22 déc. 2012

Un logement, un vélo.

Article des Dernières Nouvelles d’Alsace du 28 Novembre 2012

Une fois n’est pas coutume, l’opération du Grand Angle, le long de l’avenue du Rhin, comptera plus de places de parking destinées aux vélos – 128 arceaux, soit 256 places – qu’aux voitures – 81 places. En prime, le promoteur, 3B, offre un an d’abonnement Vélhop à tous les acquéreurs. Une première.

« Quand on parle stationnement, on pense automatiquement voiture. Il est temps de changer de logiciel. Avant, c’était un logement, une voiture ; ici, c’est un
logement, un vélo ! », résume Alain Jund. L’adjoint à l’urbanisme est ravi de l’initiative prise par le promoteur 3B, qui a décidé de son propre chef d’intégrer, pour tout achat d’un appartement au Grand Angle (132 sont prévus dans le programme), un an d’abonnement Vélhop. L’idée ? Provoquer le déclic. Parce qu’un déménagement est aussi l’occasion de changer ses habitudes, le PDG de 3B, Georges Bousleiman, a fait ce drôle de pari. Au Grand Angle, mais aussi sur d’autres opérations en cours – à Hoenheim et à proximité du Musée d’art moderne, notamment, soit 450 logements en tout.

L’essayer, c’est l’adopter

Ce qui l’a mis en selle ? Les réunions organisées à la CUS. « Au début, j’allais de notre siège, avenue de la Paix, jusqu’à la CUS en voiture. Un jour, je me suis dit que ce n’était plus possible et j’ai fait l’effort d’acheter un vélo, juste pour ça : me rendre à la CUS. Et là, j’ai redécouvert la ville et des sensations de gamin… Si j’arrivais à mettre chaque acquéreur sur un vélo pour que lui aussi redécouvre ces sensations, ce serait magnifique ! », s’enthousiasme-t-il. D’où l’idée du Vélhop, qui permet d’essayer – gratuitement, le promoteur prenant en charge pendant un an les 80 € d’abonnement – sans s’engager. Avec le pari qu’une fois que les gens auront testé, ils ne pourront plus s’en passer…

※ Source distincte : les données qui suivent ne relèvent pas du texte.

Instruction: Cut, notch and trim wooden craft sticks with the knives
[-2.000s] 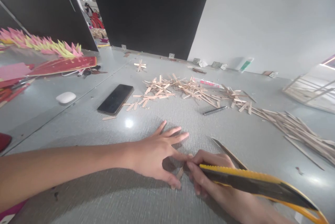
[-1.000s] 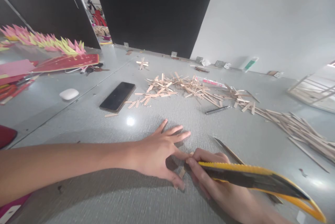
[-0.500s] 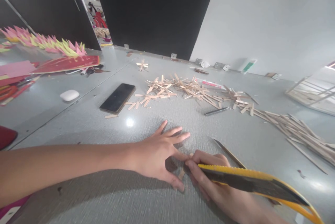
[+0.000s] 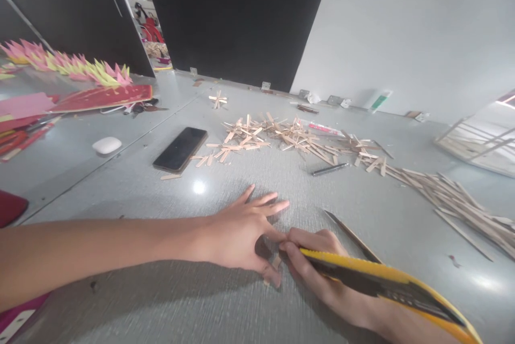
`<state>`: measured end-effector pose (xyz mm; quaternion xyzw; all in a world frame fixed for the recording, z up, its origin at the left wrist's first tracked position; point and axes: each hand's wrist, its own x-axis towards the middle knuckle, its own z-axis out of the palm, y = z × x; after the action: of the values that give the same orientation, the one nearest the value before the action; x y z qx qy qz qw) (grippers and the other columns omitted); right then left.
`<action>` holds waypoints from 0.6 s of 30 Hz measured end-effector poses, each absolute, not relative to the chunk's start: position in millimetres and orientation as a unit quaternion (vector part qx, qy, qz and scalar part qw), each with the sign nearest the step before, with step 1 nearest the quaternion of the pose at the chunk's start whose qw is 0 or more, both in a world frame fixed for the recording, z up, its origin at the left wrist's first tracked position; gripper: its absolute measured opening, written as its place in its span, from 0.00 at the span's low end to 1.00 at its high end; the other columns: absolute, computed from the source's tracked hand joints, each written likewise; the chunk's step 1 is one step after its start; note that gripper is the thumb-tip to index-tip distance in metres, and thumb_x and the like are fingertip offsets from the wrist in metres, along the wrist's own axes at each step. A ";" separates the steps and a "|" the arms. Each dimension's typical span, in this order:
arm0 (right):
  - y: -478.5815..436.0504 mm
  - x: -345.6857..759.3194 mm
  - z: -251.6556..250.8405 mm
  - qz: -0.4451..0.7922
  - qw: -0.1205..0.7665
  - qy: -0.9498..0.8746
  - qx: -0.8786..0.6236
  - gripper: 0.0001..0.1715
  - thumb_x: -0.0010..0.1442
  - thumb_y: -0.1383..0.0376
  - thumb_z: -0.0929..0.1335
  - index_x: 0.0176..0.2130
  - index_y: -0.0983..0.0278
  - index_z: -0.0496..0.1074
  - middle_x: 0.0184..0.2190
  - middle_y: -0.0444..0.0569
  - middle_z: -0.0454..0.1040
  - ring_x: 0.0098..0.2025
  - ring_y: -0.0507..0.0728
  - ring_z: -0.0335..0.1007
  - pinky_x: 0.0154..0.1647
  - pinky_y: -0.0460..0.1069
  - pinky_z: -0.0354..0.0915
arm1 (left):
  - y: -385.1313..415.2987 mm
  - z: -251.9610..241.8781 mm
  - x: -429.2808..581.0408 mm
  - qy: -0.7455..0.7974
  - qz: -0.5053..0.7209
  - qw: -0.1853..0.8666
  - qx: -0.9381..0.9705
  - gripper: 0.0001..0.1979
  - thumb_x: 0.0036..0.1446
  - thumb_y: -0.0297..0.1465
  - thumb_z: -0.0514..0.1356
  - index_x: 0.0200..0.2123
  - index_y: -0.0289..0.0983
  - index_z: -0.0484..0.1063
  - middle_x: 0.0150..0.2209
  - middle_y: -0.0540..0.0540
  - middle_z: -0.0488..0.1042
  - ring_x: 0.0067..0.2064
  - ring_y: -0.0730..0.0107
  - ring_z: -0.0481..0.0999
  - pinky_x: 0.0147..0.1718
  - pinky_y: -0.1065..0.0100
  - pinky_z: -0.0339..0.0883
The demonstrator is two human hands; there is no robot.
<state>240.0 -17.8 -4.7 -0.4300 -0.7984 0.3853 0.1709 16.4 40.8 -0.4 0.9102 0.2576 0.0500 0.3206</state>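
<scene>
My left hand (image 4: 245, 236) lies palm down on the grey table with its fingers spread. Its thumb and index finger rest at a small piece of thin wooden stick (image 4: 277, 261). My right hand (image 4: 322, 263) is closed around a yellow and black utility knife (image 4: 362, 274), which slants down toward the left fingertips. The knife's tip is hidden by the fingers. Just beyond the right hand, a longer dark-edged wooden strip (image 4: 350, 234) lies flat on the table.
Several short wooden pieces (image 4: 298, 137) are heaped farther back, near a phone (image 4: 180, 149) and a metallic pen (image 4: 330, 169). Long wooden strips (image 4: 458, 199) lie to the right. A white case (image 4: 107, 145) and pink and yellow folded paper (image 4: 80, 67) are at left.
The small wooden piece has shifted under my left thumb, which has drawn in slightly. My right hand and the knife have moved a little to the left.
</scene>
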 end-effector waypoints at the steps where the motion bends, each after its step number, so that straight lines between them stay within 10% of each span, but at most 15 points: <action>1: -17.2 240.3 -4.0 0.388 0.171 -0.799 -0.427 0.25 0.77 0.53 0.56 0.29 0.58 0.59 0.22 0.38 0.58 0.22 0.52 0.56 0.29 0.53 0.56 | 40.7 0.1 16.5 0.259 0.048 0.319 0.911 0.32 0.52 0.59 0.68 0.55 0.50 0.79 0.76 0.35 0.45 0.76 0.39 0.40 0.66 0.27 0.28; 18: -16.4 242.4 -7.8 0.391 0.177 -0.800 -0.420 0.25 0.76 0.52 0.55 0.29 0.59 0.58 0.22 0.37 0.59 0.23 0.51 0.57 0.32 0.53 0.55 | 39.0 12.5 18.2 0.274 0.018 0.320 0.907 0.30 0.54 0.55 0.70 0.58 0.51 0.77 0.76 0.39 0.43 0.76 0.40 0.38 0.67 0.28 0.29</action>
<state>242.4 -16.4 -7.8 -0.4199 -0.7998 0.3908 0.1772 18.2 39.0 12.5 0.9067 0.2744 0.0177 0.3199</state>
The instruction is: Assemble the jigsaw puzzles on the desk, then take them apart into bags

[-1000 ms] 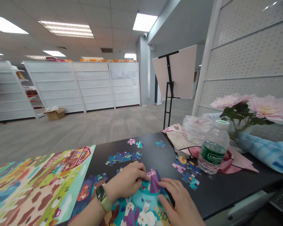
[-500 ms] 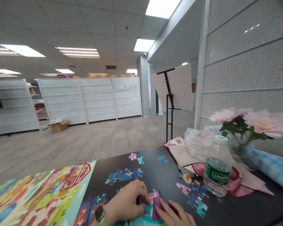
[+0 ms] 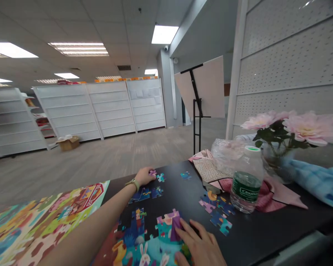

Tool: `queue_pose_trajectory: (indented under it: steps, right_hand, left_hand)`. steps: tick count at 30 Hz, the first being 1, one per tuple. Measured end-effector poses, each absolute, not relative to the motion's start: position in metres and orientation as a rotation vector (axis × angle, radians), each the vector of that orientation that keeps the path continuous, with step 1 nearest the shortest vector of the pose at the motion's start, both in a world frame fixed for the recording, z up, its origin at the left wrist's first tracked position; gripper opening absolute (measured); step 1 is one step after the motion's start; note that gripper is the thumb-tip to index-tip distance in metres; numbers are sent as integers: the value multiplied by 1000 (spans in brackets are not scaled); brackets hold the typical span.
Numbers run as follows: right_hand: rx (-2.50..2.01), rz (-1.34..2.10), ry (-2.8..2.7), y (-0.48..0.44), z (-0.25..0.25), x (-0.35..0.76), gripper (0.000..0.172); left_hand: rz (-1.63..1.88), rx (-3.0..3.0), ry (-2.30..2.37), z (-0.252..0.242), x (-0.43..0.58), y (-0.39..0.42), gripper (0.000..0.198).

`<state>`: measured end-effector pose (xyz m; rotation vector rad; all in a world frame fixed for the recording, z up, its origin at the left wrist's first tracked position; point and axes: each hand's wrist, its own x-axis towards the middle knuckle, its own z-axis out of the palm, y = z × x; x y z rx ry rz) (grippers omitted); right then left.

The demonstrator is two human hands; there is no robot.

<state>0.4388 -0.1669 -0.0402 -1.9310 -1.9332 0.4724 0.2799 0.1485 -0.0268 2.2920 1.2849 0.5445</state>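
At the far edge of the table, my left hand (image 3: 144,176) has its fingers closed at a pink puzzle piece (image 3: 153,173), with a teal piece (image 3: 161,177) just to the right. My right hand (image 3: 202,244) lies with fingers stretched over the right side of the partly joined puzzle (image 3: 152,247), fingertips on a purple part. White rabbits on teal show in this puzzle. Blue joined pieces (image 3: 145,194) lie beyond it, below my left wrist. A loose blue piece (image 3: 185,176) sits farther right. Several mixed pieces (image 3: 218,210) are grouped right of the puzzle.
A colourful farm-picture board (image 3: 96,197) covers the table's left side, partly under my left forearm. On the right stand a water bottle (image 3: 246,184) and a vase of pink flowers (image 3: 280,159), beside pink cloth (image 3: 291,195) and clear plastic wrap (image 3: 224,153).
My left hand has left the joined puzzle and reached forward to the pink piece at the far edge. My right hand stays on the puzzle. The view has shifted slightly.
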Motion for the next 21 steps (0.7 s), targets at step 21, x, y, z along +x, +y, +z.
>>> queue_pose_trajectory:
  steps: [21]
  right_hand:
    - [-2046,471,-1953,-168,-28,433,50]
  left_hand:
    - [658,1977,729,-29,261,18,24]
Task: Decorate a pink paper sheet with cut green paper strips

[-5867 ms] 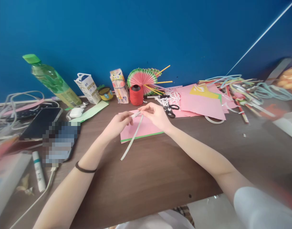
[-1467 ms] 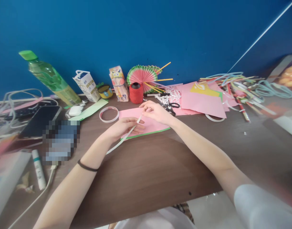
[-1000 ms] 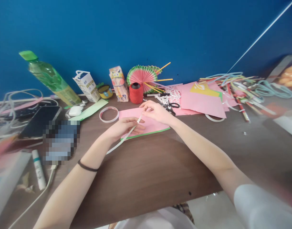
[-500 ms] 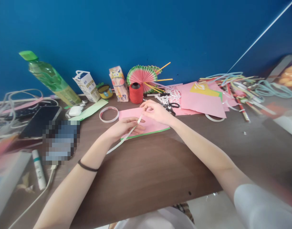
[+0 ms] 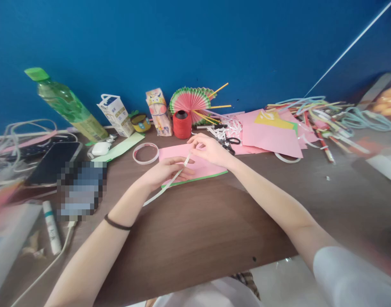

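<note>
A long, narrow white strip [image 5: 163, 190] slants up over the fingers of my left hand [image 5: 168, 171]; whether it is paper or tape I cannot tell. Those fingers are stretched out and apart above a pink sheet [image 5: 202, 167] with a green edge along its front. My right hand [image 5: 210, 151] is closed in a pinch at the strip's upper end, over the sheet's back part. The strip's lower end passes out of sight behind my left forearm. A roll of tape [image 5: 146, 153] lies flat just left of the sheet.
Behind my hands stand a red thread spool [image 5: 182, 125], a drink carton [image 5: 159, 113] and a pleated paper fan [image 5: 191, 100]. Black-handled scissors [image 5: 233, 140] lie by my right hand, near more pink paper [image 5: 275, 138]. A green bottle [image 5: 67, 106] and phone [image 5: 55, 163] are left.
Almost nothing differs. The fingers of my left hand have shifted very slightly; my right hand keeps its place at the strip's upper end.
</note>
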`<state>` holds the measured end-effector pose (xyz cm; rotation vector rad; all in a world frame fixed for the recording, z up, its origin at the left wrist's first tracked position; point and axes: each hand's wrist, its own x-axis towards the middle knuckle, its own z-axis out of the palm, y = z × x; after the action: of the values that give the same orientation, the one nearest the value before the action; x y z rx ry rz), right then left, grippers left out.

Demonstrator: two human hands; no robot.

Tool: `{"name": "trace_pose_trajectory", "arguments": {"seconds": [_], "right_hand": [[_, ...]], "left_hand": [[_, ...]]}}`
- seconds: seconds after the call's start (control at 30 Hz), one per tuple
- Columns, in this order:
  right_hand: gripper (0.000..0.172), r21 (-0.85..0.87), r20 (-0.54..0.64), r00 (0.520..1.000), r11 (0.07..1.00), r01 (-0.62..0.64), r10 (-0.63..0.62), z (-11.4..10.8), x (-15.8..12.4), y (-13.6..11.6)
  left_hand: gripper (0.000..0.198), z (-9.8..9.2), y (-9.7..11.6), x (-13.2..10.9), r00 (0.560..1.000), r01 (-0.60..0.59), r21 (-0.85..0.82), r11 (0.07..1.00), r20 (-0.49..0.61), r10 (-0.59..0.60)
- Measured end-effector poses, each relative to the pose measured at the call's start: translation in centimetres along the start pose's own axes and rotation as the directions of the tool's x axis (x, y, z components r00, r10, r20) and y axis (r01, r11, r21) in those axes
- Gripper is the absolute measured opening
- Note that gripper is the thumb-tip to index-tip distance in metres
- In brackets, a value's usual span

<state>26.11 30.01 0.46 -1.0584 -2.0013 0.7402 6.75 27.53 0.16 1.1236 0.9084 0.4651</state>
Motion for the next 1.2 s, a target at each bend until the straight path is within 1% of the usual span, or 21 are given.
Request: {"name": "trace_pose_trajectory", "arguments": {"seconds": [0.6, 0.8, 0.97, 1.1, 1.2], "right_hand": [[0.009, -0.055, -0.004, 0.999, 0.997, 0.051, -0.051, 0.0, 0.0, 0.0], [0.009, -0.076, 0.006, 0.997, 0.994, 0.072, -0.072, 0.1, -0.1, -0.3], [0.011, -0.087, 0.013, 0.996, 0.992, 0.089, -0.089, 0.2, -0.2, -0.9], [0.01, -0.096, 0.014, 0.995, 0.99, 0.104, -0.103, 0.2, -0.3, -1.2], [0.01, -0.101, 0.008, 0.994, 0.989, 0.106, -0.106, 0.2, -0.4, -1.3]], "left_hand": [[0.034, 0.2, 0.1, -0.1, 1.0, 0.003, 0.004, 1.0, 0.0, -0.003], [0.04, 0.4, 0.3, -0.3, 1.0, -0.001, 0.072, 0.997, -0.016, 0.002], [0.036, 0.7, 0.5, -0.1, 0.997, -0.047, 0.07, 0.996, -0.052, 0.051], [0.033, 0.9, 0.5, 0.0, 0.998, -0.046, 0.035, 0.998, -0.051, 0.048], [0.031, 1.1, 0.6, -0.1, 0.997, -0.049, 0.064, 0.997, -0.056, 0.053]]}}
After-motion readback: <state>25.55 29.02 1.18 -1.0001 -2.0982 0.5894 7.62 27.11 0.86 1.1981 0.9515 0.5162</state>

D’où, aussi, un effort particulier fait sur les parkings à vélos – auxquels 341 m 2 ont été dédiés –, en matière d’accessibilité, de sécurisation et de visibilité. « C’est vital. S’il faut chicaner et porter son vélo, on perd l’envie. Trois marches à monter, c’est 20 % de perte sur l’usage », estime Alain Jund. Au Grand Angle, une partie des parkings sera accessible de plain-pied. « Et pour tous, nous avons choisi des locaux nobles », insiste Georges Bousleiman, pour qui l’accent mis sur le vélo vient conforter l’esprit du projet, avec ses systèmes de récupération d’eaux pluviales et sa terrasse sur le toit.

« Au final, tout le monde est gagnant », estime l’adjoint. Les habitants – Alain Jund a calculé, il faut six minutes pour venir de la place de l’Étoile, et l’on sait les soucis causés par la circulation automobile avenue du Rhin –, l’opérateur, pour qui la construction de parkings pour les vélos coûte nettement moins cher
que pour les voitures, sans compter que cela libère de l’espace, et la collectivité, grande adepte, on le sait, des déplacements doux.

« L’idée est de montrer aux gens qu’il est possible de se déplacer à vélo. Ce qu’il faut, c’est trouver le prétexte. Après on prend l’habitude et cela devient un réflexe. D’autant qu’ici, on est à côté de la station de tram et le long de la piste cyclable », insiste l’adjoint. Il ne rêve plus que d’une chose : voir d’autres opérateurs – bailleurs privés, mais aussi, pourquoi pas, publics – emprunter le même chemin que ce « pionnier ». Ce serait la preuve qu’à Strasbourg, le vélo est entré dans la norme.

1 commentaire:

  1. Bonjour,
    je suis locataire d'un appartement dans cette résidence et je n'ai pas d'emplacement dans le parking. Je vais au travail à vélo (rive étoiles) mais je suis contraint de garder ma voiture pour les courses et les déplacements professionnels. Il me paraît judicieux de poser cette question ne serait il pas judicieux qu'il y ait des zones de"stockage" pour nos voitures au lieu de les laisser envahir les trottoirs des rues adjacentes?